Streaks of shimmering blue snake through the cave walls like an electric current, emitting a soft glow to embrace him, very unlike the heated air that'd burned him in the volcano. Sweat still lines his forehead, his hair matted and curly with moisture, the deep orange scruff of his beard like sandpaper on skin. It may be night and it may be day, but the dimness of the water wades like an early morning, undisturbed, no ripples to wake up the room.

Then, silence. Eerie, vacant. The only entrance to the cave is wide behind him and he stares at it, pausing long enough to find comfort in the fact no one is coming. Perhaps it's an intermission of the game, but Milo knows he's not that lucky.

He walks to the pool of water, as large as a lake and shallow as a river. It reflects a hazy and turquoise image of him, and again he finds himself staring and forgetting to think. Just emptiness, a hollow head filled with blood that could be poured away in seconds, leaving crimson stains among the obsidian rock beneath his feet. End game.

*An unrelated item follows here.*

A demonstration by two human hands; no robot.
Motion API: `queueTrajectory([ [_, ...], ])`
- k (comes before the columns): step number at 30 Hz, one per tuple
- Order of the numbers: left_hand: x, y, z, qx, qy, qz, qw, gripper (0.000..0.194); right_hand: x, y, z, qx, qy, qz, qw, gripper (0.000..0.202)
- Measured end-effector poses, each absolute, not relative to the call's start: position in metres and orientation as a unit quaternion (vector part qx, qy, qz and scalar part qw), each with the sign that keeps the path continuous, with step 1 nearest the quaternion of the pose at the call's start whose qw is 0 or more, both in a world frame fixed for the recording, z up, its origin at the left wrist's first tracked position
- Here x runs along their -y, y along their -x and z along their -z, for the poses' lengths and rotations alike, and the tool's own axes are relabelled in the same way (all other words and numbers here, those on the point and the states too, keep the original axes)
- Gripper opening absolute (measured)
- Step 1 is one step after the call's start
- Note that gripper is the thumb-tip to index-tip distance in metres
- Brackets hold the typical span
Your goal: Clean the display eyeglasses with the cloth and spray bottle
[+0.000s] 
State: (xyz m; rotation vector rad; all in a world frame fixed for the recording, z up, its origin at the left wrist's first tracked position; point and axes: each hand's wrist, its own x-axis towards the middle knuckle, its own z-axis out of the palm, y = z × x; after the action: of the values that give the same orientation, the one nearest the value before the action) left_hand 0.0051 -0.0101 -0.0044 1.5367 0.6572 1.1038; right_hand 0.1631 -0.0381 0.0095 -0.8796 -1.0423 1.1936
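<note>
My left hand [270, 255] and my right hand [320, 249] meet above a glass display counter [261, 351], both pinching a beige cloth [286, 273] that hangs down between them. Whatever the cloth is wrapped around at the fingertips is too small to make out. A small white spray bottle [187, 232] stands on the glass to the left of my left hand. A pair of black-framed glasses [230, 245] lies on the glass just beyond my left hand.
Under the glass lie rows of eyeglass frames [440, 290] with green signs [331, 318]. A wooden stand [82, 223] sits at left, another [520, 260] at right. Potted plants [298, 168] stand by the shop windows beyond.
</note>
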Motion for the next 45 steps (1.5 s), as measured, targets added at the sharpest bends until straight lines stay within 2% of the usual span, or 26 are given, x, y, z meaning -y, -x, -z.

But he resumes time with a short exhale. His fingers come to pinch the bridge of his nose and he sighs, turning in search of a stone he could possibly sit on. A drip of water to his right, a crackling of rocks above him. He wipes his forehead (clean around the mouth, bile, it's vile) and leans against a wall, his body aching and wet and tired. He feels like a drowned version of himself, his lungs slipped a vial of oxygen only when he needs it most, and the rest of his life is spent breathless, wanting the air like air wants the sun. Sun, Milo thinks. Sun, sun, sun.

When he pulls his shirt over his head, the bite of chilled wind overcomes his chest. A slight breeze brushes about the enclosed area (impossibility, near and dear) and he shivers. It feels like ice on glass, his body still sticky with sweat, craving to rid itself of dirt and debris. He dips his clothes into the water, wrings them out, and lays them on the flattest surface he can find. Then he goes back, sans clothing and desperate for the leisure of swimming clean (clean, sober) and wetting his hair.

His toes dip into the blue slowly. It's sharp, climactic, and he hisses as if to silence a scream. It seems the liquid is one degree shy of freezing over, and he expects frost to cling to his toenail as he pulls it out. There's nothing; silence tilts and drifts.